■ The problem: Among the lines below, copy exactly those from the one with "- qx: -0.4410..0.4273" through the one with "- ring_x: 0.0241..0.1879", counting both ends.

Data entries
★ ★ ★ ★

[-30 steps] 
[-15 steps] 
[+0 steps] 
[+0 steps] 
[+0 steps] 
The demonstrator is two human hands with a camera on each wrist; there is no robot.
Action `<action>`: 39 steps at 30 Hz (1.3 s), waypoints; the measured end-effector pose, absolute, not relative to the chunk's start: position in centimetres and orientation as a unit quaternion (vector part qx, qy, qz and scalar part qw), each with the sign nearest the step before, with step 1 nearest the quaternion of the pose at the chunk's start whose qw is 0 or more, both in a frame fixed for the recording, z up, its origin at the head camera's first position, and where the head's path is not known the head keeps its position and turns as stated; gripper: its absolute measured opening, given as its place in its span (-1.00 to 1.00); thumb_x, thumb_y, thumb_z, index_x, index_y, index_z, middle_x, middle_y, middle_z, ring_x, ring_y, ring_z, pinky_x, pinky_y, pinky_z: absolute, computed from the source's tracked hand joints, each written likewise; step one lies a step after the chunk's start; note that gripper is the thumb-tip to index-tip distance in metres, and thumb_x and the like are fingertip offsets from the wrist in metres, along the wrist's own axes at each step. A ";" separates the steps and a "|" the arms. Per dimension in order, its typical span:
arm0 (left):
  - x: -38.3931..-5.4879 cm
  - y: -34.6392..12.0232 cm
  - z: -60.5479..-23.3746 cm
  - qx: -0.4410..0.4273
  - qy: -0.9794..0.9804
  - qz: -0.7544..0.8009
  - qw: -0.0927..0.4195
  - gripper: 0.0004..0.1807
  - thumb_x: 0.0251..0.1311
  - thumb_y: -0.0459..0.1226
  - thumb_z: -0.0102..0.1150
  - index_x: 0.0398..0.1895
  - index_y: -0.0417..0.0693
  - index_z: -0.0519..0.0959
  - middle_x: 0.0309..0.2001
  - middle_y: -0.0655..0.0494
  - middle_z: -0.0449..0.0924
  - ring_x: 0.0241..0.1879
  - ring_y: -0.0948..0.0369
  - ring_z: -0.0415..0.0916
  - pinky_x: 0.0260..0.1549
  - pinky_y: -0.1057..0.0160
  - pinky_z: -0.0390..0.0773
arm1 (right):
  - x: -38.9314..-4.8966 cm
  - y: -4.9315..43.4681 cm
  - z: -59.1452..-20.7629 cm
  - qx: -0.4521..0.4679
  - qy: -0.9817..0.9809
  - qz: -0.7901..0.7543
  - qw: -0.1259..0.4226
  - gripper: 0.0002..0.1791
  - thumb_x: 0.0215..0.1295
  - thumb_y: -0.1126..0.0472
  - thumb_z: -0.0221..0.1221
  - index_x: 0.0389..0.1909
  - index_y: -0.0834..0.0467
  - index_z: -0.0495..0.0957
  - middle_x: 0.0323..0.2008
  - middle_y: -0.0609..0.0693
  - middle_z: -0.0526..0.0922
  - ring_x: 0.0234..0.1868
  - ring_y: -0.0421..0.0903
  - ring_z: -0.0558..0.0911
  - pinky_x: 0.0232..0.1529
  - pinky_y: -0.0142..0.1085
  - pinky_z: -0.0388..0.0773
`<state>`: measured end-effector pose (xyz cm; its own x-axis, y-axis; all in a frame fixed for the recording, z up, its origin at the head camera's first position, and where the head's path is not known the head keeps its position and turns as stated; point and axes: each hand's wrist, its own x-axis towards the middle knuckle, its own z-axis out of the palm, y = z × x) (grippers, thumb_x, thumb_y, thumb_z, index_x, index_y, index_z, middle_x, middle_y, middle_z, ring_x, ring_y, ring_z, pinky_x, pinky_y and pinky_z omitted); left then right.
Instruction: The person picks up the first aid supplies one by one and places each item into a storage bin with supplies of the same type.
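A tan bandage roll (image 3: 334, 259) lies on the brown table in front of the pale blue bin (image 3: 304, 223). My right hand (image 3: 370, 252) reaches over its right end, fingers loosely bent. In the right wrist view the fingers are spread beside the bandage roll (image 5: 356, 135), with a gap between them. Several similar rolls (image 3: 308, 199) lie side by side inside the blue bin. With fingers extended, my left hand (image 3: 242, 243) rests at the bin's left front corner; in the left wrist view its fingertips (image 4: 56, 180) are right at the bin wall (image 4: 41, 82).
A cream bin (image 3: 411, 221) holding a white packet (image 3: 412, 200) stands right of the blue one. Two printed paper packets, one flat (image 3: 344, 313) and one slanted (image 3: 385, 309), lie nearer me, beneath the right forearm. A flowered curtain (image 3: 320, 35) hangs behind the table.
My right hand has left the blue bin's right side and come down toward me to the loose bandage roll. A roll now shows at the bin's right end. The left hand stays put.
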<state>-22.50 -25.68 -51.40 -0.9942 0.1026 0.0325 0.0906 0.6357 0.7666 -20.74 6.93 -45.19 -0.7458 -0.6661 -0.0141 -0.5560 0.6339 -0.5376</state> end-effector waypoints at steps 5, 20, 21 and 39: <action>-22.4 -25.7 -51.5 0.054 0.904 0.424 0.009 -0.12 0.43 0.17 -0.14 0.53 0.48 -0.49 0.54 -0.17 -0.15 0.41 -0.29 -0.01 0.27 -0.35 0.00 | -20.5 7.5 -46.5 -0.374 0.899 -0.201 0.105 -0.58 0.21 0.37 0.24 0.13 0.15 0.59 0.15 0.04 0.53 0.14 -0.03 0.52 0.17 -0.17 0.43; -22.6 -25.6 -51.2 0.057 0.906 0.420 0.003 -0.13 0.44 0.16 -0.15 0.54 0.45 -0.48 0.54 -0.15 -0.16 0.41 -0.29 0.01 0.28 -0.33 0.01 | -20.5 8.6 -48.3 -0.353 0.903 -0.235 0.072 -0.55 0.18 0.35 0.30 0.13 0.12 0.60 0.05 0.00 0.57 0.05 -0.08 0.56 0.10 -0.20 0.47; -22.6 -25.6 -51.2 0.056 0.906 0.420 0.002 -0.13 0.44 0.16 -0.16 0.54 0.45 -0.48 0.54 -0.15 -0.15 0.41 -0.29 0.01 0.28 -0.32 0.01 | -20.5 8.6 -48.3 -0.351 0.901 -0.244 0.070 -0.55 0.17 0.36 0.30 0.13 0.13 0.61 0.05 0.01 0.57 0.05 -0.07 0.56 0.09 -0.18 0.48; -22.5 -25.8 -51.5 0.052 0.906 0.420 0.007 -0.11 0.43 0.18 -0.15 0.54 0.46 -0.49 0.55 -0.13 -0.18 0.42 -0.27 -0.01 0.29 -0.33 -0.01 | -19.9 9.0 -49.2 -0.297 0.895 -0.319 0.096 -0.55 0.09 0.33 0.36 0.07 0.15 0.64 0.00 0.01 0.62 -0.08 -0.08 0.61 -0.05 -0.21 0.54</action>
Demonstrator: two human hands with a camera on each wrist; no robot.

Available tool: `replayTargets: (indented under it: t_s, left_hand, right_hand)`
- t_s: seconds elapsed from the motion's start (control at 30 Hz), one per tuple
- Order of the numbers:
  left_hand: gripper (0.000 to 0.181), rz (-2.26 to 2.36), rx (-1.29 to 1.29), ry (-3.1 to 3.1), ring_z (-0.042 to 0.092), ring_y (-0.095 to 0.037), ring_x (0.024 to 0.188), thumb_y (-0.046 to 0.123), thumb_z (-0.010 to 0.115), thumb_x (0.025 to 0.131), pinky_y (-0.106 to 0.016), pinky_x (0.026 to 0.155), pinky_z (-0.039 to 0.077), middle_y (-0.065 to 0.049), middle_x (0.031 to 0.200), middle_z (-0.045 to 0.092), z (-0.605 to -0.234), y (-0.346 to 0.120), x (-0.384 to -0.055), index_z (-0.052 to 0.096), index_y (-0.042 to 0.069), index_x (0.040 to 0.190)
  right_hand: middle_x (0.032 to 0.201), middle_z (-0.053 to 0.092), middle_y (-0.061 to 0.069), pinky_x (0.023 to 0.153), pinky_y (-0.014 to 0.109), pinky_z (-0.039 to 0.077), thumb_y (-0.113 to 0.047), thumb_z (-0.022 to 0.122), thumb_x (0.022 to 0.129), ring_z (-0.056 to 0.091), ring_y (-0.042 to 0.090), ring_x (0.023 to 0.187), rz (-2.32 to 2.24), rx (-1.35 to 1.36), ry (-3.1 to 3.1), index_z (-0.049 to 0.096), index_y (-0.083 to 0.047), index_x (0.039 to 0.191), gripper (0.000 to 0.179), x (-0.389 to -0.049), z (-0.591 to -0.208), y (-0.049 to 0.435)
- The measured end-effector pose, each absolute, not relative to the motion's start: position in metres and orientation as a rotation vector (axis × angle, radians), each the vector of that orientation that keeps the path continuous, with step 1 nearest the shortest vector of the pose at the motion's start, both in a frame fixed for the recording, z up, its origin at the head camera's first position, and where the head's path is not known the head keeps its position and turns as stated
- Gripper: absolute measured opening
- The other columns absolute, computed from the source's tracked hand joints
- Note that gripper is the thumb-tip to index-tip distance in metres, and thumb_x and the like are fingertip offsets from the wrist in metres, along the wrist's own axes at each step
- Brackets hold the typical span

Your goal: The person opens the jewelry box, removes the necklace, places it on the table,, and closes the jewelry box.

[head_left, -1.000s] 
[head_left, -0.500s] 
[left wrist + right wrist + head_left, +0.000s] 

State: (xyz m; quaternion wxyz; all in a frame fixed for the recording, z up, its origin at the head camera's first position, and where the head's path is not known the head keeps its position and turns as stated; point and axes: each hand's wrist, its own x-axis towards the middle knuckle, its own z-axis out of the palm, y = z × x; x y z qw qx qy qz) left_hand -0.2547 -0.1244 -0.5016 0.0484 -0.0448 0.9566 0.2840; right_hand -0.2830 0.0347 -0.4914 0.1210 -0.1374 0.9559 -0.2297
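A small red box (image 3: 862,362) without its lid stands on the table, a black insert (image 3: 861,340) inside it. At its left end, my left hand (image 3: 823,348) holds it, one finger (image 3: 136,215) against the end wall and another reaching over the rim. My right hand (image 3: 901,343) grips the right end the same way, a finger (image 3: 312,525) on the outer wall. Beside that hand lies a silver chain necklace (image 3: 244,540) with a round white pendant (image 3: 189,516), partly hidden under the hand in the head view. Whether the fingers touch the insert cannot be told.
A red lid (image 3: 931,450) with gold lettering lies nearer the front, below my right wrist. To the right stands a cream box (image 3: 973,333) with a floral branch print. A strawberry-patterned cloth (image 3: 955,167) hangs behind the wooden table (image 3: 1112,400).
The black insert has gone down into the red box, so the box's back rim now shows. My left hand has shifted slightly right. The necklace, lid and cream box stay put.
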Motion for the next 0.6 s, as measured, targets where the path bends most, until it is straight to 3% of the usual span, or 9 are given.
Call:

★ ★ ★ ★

■ Answer to the problem:
  - qx: -0.4410..0.4273
  - qy: -0.9794..0.9804
  - qz: -0.7544..0.8009
  - qw: -0.0927..0.4195
  - gripper: 0.0004..0.1807
  - thumb_x: 0.0251..0.1311
  - thumb_y: -0.0459..0.1226
  - thumb_z: -0.0102..0.1150
  - index_x: 0.0398..0.1895
  - index_y: -0.0417..0.0693
  - index_z: -0.0519..0.0959
  - middle_x: 0.0309..0.2001
  - middle_y: -0.0655..0.0494
  - middle_z: -0.0449..0.0924
  - ring_x: 0.0241..0.1879

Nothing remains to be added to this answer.